We found a vacant bench in a little park down the street. I wondered if anyone had ever spent the night sleeping on it. Maybe there was a waiting list for park benches, too.
I threw my empty latte cup into a trash barrel and then sat down on one side of the bench. Naomi sat on the other side. She squeezed her garbage bag firmly between her feet.
“So what happened?” I asked.
One thin, ring-less hand fluttered up to cover her mouth again. “My husband got sick. We were self-employed and our insurance company dropped him.”

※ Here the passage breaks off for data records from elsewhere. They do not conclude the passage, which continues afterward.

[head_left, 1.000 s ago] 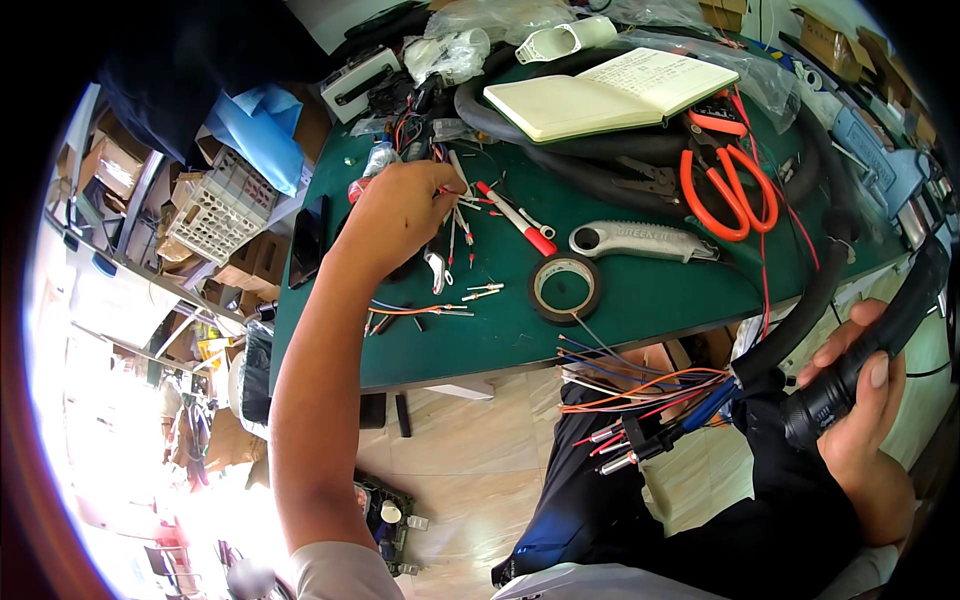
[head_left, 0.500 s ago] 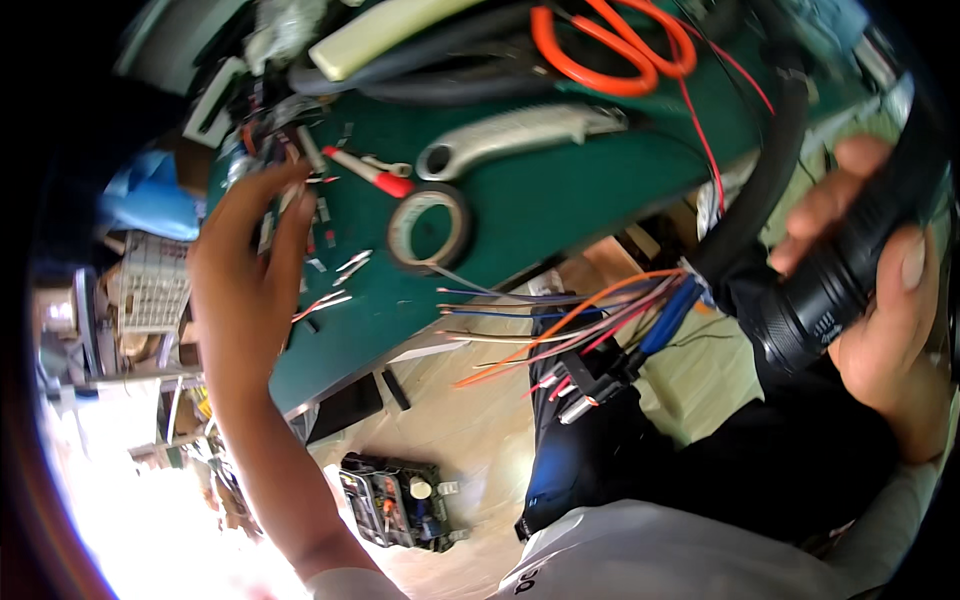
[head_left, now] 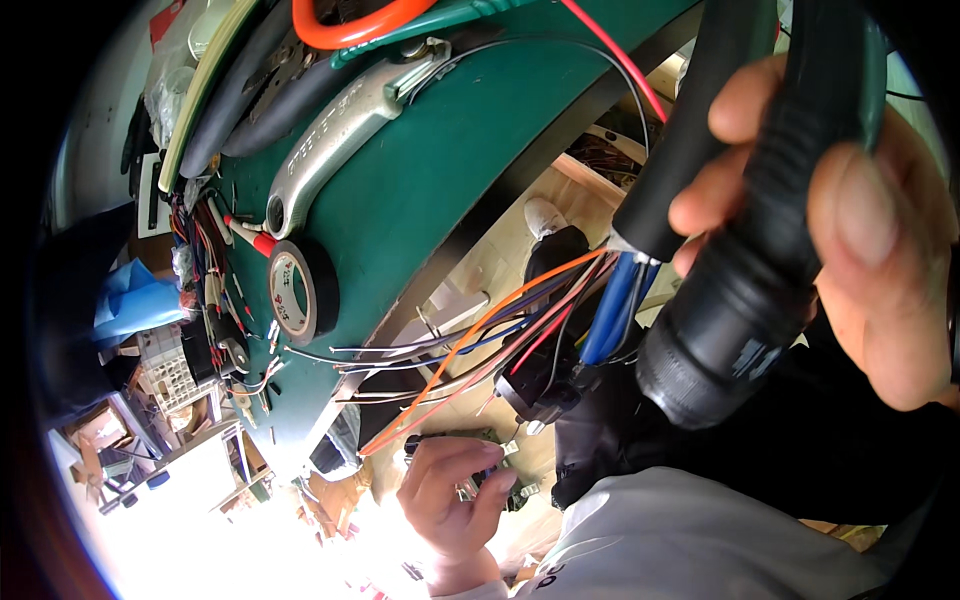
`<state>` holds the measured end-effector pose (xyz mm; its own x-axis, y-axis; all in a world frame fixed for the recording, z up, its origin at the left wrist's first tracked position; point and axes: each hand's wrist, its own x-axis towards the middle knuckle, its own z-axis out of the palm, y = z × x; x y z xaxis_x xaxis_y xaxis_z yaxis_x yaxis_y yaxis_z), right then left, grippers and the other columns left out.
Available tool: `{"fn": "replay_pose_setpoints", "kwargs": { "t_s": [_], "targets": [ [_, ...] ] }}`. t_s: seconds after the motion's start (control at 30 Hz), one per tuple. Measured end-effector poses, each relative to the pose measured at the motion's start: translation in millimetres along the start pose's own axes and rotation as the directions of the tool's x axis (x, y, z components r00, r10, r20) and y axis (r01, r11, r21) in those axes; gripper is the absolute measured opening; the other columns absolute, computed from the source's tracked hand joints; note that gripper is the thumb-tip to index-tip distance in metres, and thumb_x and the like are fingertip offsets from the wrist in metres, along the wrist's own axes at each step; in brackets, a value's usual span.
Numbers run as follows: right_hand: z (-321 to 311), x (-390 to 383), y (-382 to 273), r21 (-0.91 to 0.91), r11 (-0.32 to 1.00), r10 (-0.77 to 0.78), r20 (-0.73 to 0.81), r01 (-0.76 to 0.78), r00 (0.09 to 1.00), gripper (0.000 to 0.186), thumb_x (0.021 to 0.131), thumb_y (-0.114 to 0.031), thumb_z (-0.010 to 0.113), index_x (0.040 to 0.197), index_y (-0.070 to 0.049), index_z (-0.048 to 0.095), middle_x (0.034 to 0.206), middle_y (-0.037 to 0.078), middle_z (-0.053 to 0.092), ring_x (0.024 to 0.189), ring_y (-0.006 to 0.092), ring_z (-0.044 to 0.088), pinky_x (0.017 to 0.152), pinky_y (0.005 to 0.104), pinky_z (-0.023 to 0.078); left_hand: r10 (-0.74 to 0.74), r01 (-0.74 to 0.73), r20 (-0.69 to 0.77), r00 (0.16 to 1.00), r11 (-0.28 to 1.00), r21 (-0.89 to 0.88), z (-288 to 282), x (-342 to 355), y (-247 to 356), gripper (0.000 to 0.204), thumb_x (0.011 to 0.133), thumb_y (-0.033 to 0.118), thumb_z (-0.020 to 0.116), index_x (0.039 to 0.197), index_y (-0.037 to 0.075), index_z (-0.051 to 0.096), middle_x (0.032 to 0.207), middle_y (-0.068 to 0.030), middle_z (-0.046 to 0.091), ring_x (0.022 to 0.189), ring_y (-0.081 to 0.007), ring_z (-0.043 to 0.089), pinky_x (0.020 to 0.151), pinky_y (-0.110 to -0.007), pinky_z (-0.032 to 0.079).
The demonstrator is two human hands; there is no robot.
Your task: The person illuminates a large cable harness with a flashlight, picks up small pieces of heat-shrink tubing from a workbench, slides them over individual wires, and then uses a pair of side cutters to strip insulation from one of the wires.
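My right hand (head_left: 880, 270) is wrapped round a black cylindrical connector (head_left: 715, 330) with a ribbed neck. Beside its fingertips runs a thick black cable (head_left: 728, 40). From the cable's cut end fan out blue wires (head_left: 612, 310), an orange wire (head_left: 530, 286) and several thinner coloured ones, pointing left. A small black block (head_left: 540, 390) sits among them, partly hidden. Low in the middle, under the loose wire ends, my left hand (head_left: 450, 495) has thumb and forefinger pinched together. Whatever is between them is too small to name.
On the green table (head_left: 440, 170) lie a silver-handled knife (head_left: 330, 150), a roll of black tape (head_left: 318, 290), a red-handled tool (head_left: 255, 238) and an orange loop handle (head_left: 365, 32). Wire scraps gather at the left edge. A tool case on the floor shows partly behind my left hand.
My left hand has come off the tabletop scraps, down and right to below the wires, fingers now pinched. My right hand, still holding the connector, appears larger and nearer. The view has turned.
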<state>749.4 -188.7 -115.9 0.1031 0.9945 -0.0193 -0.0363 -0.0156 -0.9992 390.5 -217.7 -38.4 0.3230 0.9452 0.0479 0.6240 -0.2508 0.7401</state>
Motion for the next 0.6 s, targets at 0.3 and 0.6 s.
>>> {"fn": "replay_pose_setpoints", "kwargs": {
  "t_s": [0.3,0.6],
  "targets": [
    [42,-4,-17,0.137,0.989,0.046,0.111,-0.061,0.993,0.069,0.085,-0.041,0.065,0.128,0.006,0.039,0.096,0.016,0.064,0.087,0.0218,0.063,0.078,0.0358,0.052,-0.029,0.032,-0.098,0.995,0.999,0.038,28,15,4,0.026,0.066,0.003,0.08,0.083,0.004,0.061,0.079,-0.0067,0.063,0.064,-0.0162,0.059,0.058,-0.026,0.046],
    [70,14,-87,0.017,0.989,0.139,0.164,-0.144,0.977,0.074,0.081,-0.04,0.071,0.129,0.006,0.038,0.1,0.017,0.067,0.092,0.0239,0.065,0.083,0.0384,0.053,-0.102,0.103,-0.025,0.994,0.994,0.025,23,4,-11,0.02,0.069,-0.005,0.07,0.086,0.0,0.061,0.075,-0.0061,0.061,0.063,-0.0125,0.054,0.058,-0.023,0.043]
  ]
}}
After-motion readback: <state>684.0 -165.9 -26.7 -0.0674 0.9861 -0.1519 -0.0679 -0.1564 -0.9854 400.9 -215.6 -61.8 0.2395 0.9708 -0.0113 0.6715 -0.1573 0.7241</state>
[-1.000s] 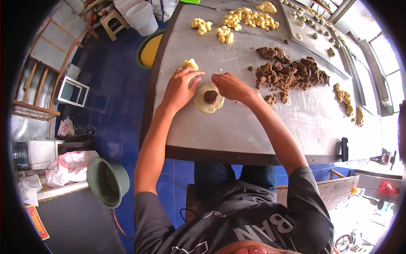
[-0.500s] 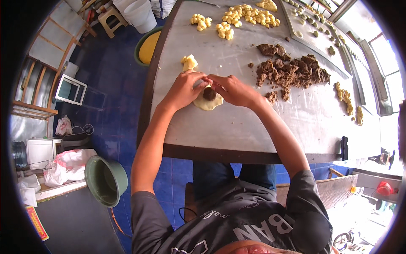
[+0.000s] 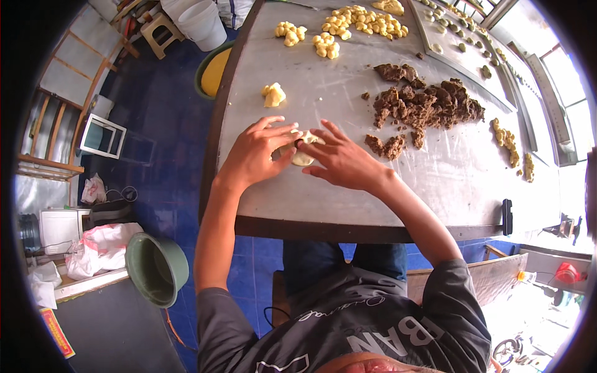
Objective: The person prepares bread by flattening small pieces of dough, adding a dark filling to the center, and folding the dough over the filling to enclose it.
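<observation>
A pale flattened piece of dough (image 3: pixel 303 159) lies on the metal table near its left edge, with a dark brown lump of filling (image 3: pixel 298 143) on it. My fingers partly cover both. My left hand (image 3: pixel 254 154) is at the dough's left side, its fingers apart and reaching over the edge. From the other side, my right hand (image 3: pixel 347 160) spreads its fingers over the dough. Neither hand has closed round anything. Just beyond my left hand sits a small clump of yellow dough pieces (image 3: pixel 273 95).
Crumbly brown filling (image 3: pixel 429 109) is heaped right of my hands. Several clusters of yellow dough balls (image 3: pixel 364 23) lie at the far side, with a tray of small rounds (image 3: pixel 460 46) at far right. A green basin (image 3: pixel 157 270) stands lower left, off the table (image 3: pixel 323 205).
My hands have come apart from their pinch at the dough's far edge and moved toward me, fingers now spread. The dough's far edge is now folded nearer the filling.
</observation>
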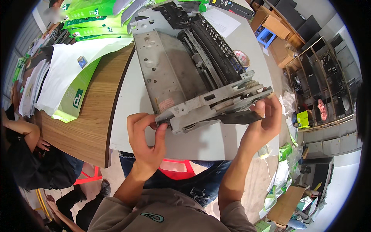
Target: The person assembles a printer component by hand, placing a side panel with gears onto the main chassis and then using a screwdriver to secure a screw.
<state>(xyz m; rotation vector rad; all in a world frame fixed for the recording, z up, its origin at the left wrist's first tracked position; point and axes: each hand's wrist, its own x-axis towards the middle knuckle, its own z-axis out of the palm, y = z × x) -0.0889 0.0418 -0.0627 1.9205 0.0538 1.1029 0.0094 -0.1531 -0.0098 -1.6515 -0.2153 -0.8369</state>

Her voice was so soft I had to strain to hear it over the sounds of the traffic and the birds.
“So we refinanced our bed-and-breakfast. And he didn’t get better. The mortgage rate readjusted, and our payment tripled. The economy tanked, and suddenly I was running a sickroom instead of a business. We couldn’t afford hospice. He died. Then the car died. The bank foreclosed a few months later. And I lived happily ever after.”
“I am so, so sorry.”
“Thank you,” she whispered.
We sat some more. I don’t know what she was thinking about, but I was racking my brain for a plan. I mean, what the hell was I going to do with her?